The GHTF final document, SG1-N71:2012 - Definition of the Terms 'Medical Device' and 'In Vitro Diagnostic (IVD) Medical Device', makes four changes to existing guidance by modifying the existing definition of 'medical device', defines 'IVD", provides definitions for what constitutes an 'accessory' to both medical devices and IVDs, and makes some further clarifications.

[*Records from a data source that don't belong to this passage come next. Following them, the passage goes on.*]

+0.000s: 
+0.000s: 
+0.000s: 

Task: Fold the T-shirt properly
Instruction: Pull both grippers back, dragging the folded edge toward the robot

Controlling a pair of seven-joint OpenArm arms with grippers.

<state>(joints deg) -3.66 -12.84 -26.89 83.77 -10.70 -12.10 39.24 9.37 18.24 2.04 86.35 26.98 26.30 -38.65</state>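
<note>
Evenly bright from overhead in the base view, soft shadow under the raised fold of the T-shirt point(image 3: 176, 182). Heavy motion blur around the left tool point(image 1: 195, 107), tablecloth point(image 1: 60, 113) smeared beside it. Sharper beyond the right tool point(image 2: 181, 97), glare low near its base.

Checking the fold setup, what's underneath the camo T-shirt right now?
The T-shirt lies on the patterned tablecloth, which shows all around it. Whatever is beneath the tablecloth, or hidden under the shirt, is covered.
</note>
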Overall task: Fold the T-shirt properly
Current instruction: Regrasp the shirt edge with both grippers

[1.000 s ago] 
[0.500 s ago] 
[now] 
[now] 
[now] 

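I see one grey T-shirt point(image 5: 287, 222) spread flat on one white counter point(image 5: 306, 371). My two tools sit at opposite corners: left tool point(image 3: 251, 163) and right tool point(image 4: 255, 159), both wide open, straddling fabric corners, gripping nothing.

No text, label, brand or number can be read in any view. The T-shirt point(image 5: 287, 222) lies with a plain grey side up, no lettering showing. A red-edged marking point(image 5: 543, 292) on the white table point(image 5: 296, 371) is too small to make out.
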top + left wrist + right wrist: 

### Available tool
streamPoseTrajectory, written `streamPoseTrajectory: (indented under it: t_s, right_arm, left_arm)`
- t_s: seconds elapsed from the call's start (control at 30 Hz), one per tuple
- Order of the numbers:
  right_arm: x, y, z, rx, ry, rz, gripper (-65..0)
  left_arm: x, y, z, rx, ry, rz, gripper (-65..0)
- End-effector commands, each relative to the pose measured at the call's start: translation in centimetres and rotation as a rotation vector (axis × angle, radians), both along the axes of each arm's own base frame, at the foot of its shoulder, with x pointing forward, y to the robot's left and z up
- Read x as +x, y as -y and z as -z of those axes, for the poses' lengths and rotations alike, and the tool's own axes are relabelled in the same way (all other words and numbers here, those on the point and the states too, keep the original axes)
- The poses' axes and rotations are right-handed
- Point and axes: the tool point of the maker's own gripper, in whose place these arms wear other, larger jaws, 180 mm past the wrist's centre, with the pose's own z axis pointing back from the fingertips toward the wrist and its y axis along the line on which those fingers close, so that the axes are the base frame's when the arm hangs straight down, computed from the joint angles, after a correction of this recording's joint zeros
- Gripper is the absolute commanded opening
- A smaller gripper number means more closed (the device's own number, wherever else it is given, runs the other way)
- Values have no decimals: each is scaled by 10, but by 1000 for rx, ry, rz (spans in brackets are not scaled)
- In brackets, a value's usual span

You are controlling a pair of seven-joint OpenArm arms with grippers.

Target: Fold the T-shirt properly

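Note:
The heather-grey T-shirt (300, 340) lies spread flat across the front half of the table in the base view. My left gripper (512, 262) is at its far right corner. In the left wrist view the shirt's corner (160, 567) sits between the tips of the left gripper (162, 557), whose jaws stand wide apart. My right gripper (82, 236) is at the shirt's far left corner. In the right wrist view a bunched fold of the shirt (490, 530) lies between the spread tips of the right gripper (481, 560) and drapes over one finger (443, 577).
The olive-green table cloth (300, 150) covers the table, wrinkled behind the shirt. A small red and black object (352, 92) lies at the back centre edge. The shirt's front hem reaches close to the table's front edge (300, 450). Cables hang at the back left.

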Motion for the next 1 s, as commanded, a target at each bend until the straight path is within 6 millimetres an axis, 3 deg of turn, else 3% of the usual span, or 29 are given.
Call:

'Medical device' means any instrument, apparatus, implement, machine, appliance, implant, reagent for in vitro use, software, material or other similar or related article, intended by the manufacturer to be used, alone or in combination, for human beings, for one or more of the specific medical purpose(s) of:
- diagnosis, prevention, monitoring, treatment or alleviation of disease,
- diagnosis, monitoring, treatment, alleviation of or compensation for an injury,
- investigation, replacement, modification, or support of the anatomy or of a physiological process,
- supporting or sustaining life,
- control of conception,
- disinfection of medical devices,
- providing information by means of in vitro examination of specimens derived from the human body; and does not achieve its primary intended action by pharmacological, immunological or metabolic means, in or on the human body, but which may be assisted in its intended function by such means.
Note: Products which may be considered to be medical devices in some jurisdictions but not in others include:
- disinfection substances,
- aids for persons with disabilities,
- devices incorporating animal and/or human tissues,
- devices for.in-vitro fertilization or assisted reproduction technologies.
In Vitro Diagnostic (IVD) Medical Device
'In Vitro Diagnostic (IVD) medical device' means a medical device, whether used alone or in combination, intended by the manufacturer for the in-vitro examination of specimens derived from the human body solely or principally to provide information for diagnostic, monitoring or compatibility purposes.
Note 1: IVD medical devices include reagents, calibrators, control materials, specimen receptacles, software, and related instruments or apparatus or other articles and are used, for example, for the following test purposes: diagnosis, aid to diagnosis, screening, monitoring, predisposition, prognosis, prediction, determination of physiological status.
Note2: In some jurisdictions, certain IVD medical devices may be covered by other regulations.
Accessory to a medical device
Means an article intended specifically by its manufacturer to be used together with a particular medical device to enable or assist that device to be used in accordance with its intended use.
Accessory to an IVD medical device
Means an article intended specifically by its manufacturer to be used together with a particular IVD medical device to enable or assist that device to be used in accordance with its intended use.
Note: Some jurisdictions include 'accessories to a medical device' and 'accessories to an IVD medical device' within their definitions of 'medical device' or 'IVD medical device', respectively. Other jurisdictions do not adopt this approach but still subject an accessory to the regulatory controls (e.g. classification, conformity assessment, quality management system requirements etc.) that apply to medical devices or IVD medical devices.